Berkelindannya pihak-pihak dalam kasus ini mengindikasikan permasalahan sistemis di tubuh peradilan Indonesia. Oleh sebab itu, pembenahan yang juga bersifat sistemis mendesak untuk dilakukan.
MA, selaku rumah insan peradilan di Indonesia, sejatinya kini tengah merencanakan perluasan Smart Majelis, aplikasi robotik untuk penunjukan majelis hakim yang akan menangani suatu kasus.
Transformasi
Juru Bicara MA Yanto mengatakan pihaknya segera menerapkan Smart Majelis tidak hanya di tingkat kasasi dan peninjauan kembali (PK), tetapi juga di pengadilan tingkat pertama dan banding.
MA meyakini aplikasi itu dapat meminimalkan potensi korupsi peradilan.
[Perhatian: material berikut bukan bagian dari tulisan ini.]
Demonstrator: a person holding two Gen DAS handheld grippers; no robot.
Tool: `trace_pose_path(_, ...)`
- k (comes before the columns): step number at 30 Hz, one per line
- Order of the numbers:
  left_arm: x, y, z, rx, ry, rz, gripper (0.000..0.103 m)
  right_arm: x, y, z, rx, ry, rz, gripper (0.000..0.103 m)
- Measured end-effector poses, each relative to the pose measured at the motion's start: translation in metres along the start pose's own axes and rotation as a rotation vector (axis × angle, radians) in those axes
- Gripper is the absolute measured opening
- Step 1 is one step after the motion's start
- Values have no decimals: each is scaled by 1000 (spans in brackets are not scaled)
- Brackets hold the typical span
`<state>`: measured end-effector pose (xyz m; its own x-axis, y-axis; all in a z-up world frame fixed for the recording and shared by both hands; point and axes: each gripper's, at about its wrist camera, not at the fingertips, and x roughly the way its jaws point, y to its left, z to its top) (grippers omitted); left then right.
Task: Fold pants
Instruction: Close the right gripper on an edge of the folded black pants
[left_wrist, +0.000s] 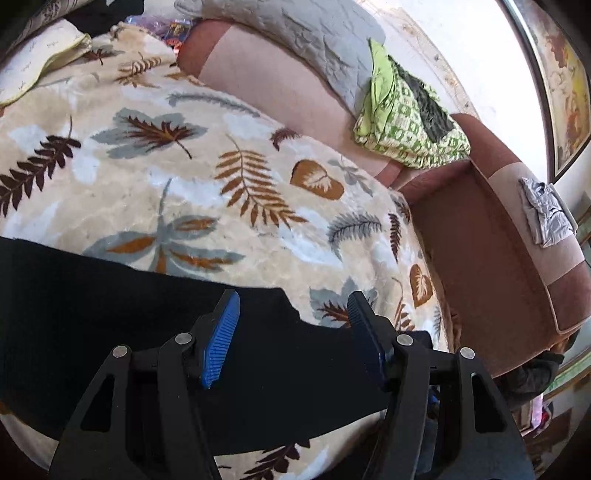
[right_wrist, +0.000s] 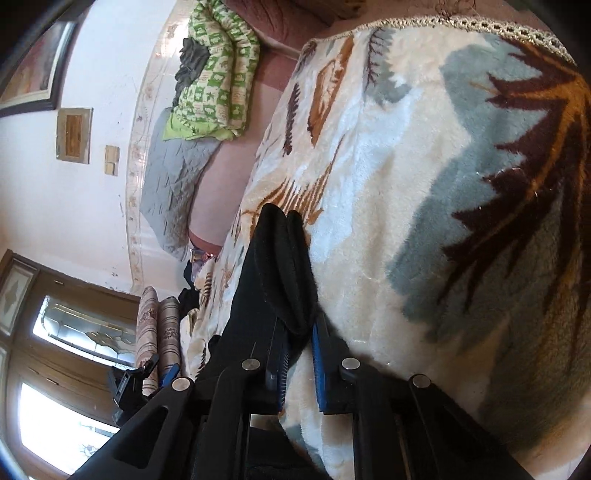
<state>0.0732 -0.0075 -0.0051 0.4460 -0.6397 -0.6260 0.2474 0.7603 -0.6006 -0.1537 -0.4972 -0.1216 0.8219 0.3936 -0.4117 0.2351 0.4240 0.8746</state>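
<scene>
Black pants (left_wrist: 110, 314) lie across a leaf-patterned plush blanket (left_wrist: 184, 166) on a sofa. In the left wrist view their end reaches between the blue pads of my left gripper (left_wrist: 293, 299), which hovers open just above the cloth without pressing it. In the right wrist view the picture is rolled on its side. There, a folded edge of the pants (right_wrist: 273, 258) rises from the blanket (right_wrist: 406, 184), and my right gripper (right_wrist: 301, 326) is shut on that black fabric at its tips.
A folded green patterned cloth (left_wrist: 410, 122) and a grey quilt (left_wrist: 295, 33) rest on the pink sofa back. A small grey cloth (left_wrist: 546, 214) lies on the sofa arm (left_wrist: 498, 258) at the right. Cushions and dark clothes are piled at the far left.
</scene>
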Motion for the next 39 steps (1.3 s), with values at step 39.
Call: trace_pose_path(39, -31, 23, 8, -91, -230, 101, 78, 168, 220, -109, -575, 389, -9, 8)
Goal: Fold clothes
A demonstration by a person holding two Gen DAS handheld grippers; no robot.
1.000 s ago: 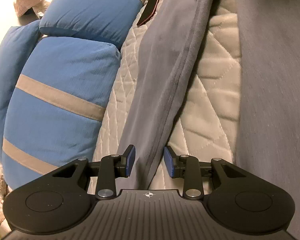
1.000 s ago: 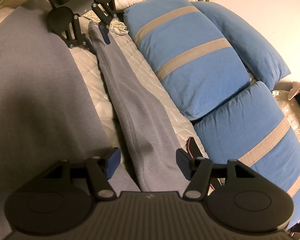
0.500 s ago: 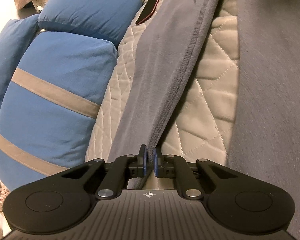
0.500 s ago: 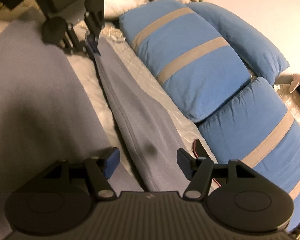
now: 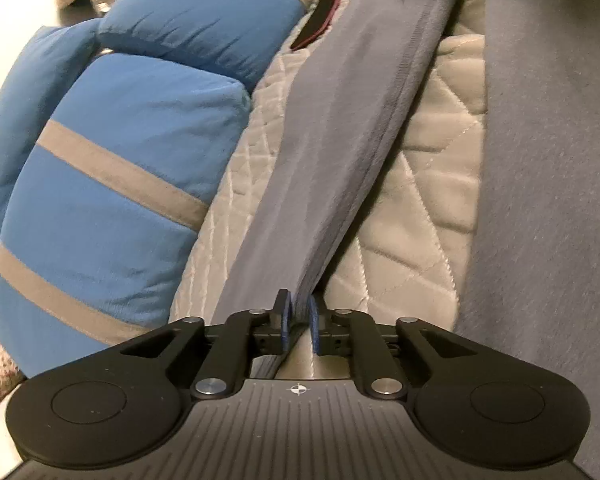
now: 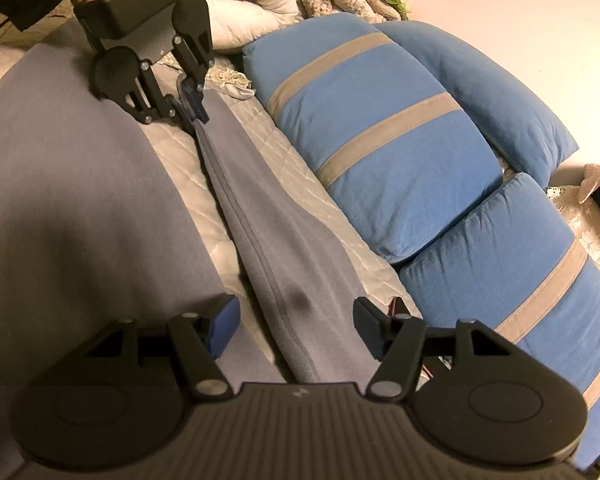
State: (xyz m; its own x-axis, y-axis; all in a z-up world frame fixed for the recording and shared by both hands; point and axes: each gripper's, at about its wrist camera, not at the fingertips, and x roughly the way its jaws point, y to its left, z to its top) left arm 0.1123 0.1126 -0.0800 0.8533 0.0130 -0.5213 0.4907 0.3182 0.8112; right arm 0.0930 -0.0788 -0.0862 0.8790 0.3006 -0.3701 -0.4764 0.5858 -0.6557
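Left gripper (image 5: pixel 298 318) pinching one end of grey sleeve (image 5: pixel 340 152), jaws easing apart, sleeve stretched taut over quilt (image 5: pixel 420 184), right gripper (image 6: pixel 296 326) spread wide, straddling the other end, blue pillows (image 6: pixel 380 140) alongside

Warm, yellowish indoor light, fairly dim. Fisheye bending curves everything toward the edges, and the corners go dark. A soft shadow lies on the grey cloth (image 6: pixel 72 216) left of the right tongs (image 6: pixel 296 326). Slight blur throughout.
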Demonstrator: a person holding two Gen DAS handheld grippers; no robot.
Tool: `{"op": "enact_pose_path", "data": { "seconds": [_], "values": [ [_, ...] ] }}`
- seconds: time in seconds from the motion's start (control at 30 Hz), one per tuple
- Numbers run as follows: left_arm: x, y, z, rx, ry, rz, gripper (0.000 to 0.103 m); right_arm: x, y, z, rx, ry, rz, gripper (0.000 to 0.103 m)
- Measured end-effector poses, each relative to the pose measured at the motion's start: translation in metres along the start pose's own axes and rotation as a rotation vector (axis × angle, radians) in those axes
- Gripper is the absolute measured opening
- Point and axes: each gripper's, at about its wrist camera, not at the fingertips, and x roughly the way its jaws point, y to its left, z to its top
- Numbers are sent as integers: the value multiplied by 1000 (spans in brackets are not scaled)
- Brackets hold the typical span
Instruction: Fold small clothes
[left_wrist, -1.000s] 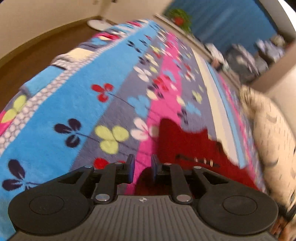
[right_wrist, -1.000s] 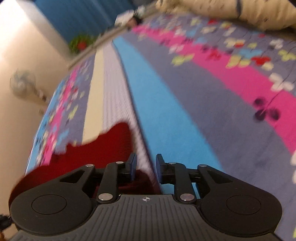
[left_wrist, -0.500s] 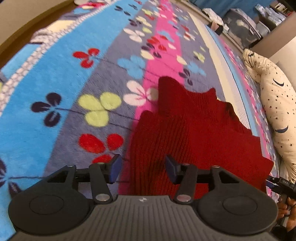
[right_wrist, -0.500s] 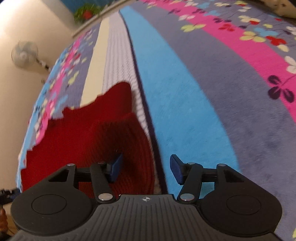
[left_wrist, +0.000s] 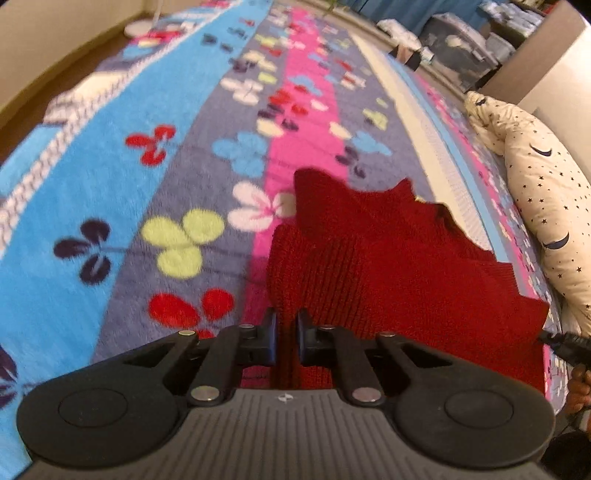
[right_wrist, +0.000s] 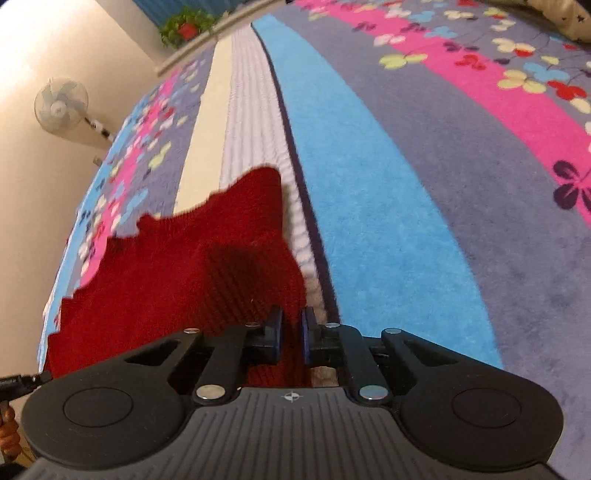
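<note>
Left gripper (left_wrist: 286, 332) now pinched on red knit garment (left_wrist: 388, 266) (jaws earlier wide), right gripper (right_wrist: 291, 334) closing on its edge

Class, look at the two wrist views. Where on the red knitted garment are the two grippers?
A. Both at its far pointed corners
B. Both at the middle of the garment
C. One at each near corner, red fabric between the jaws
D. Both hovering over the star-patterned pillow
C: the left gripper has the near left corner of the red knitted garment between its jaws, and the right gripper, jaws closing, has the near right corner.
</note>
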Motion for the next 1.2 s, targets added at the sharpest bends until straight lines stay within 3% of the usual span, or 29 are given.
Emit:
{"op": "enact_pose_path", "data": {
  "seconds": [0.17,0.3,0.43,0.57,0.67,0.8,0.87,0.97,1.03,1.1,1.13,1.2],
  "values": [
    [-20,-1,5,2,-100,-21,10,-28,6,5,11,-169,88,9],
    [-38,-11,12,40,-232,-28,10,-43,18,9,-53,-291,131,9],
    [-51,-22,21,88,-377,-17,10,-54,28,16,-97,-419,153,8],
    [-46,-24,31,101,-437,22,10,-52,35,24,-114,-519,148,8],
    [-16,-23,40,128,-368,78,10,-24,33,36,-106,-458,62,8],
    [43,-16,40,128,-129,186,10,39,22,48,-79,-228,-97,8],
    [39,-17,44,106,-169,171,10,51,20,50,-68,-199,-130,8],
    [13,-24,51,119,-313,103,10,27,42,50,-140,-359,-57,8],
    [19,-24,50,142,-302,143,10,25,48,51,-173,-394,-85,8],
    [43,-19,47,138,-169,184,10,47,39,53,-141,-278,-165,8],
    [52,-18,43,128,-117,194,11,64,29,53,-101,-179,-199,8],
    [52,-20,42,130,-120,197,11,76,20,50,-56,-106,-201,9]
  ]
}}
Dengan aplikasi ini, majelis hakim bakal disusun berdasarkan sistem robotik. Artinya, tidak ada lagi campur tangan manusia yang dalam hal ini ialah ketua kamar maupun ketua pengadilan dalam penyusunan majelis hakim.
Smart Majelis dikembangkan untuk mengatasi tantangan dalam penunjukan majelis secara konvensional oleh ketua kamar. MA menyadari, cara konvensional dinilai rentan terhadap intervensi subjektif, ketidakseimbangan beban kerja antarhakim, dan kurangnya transparansi dalam distribusi perkara.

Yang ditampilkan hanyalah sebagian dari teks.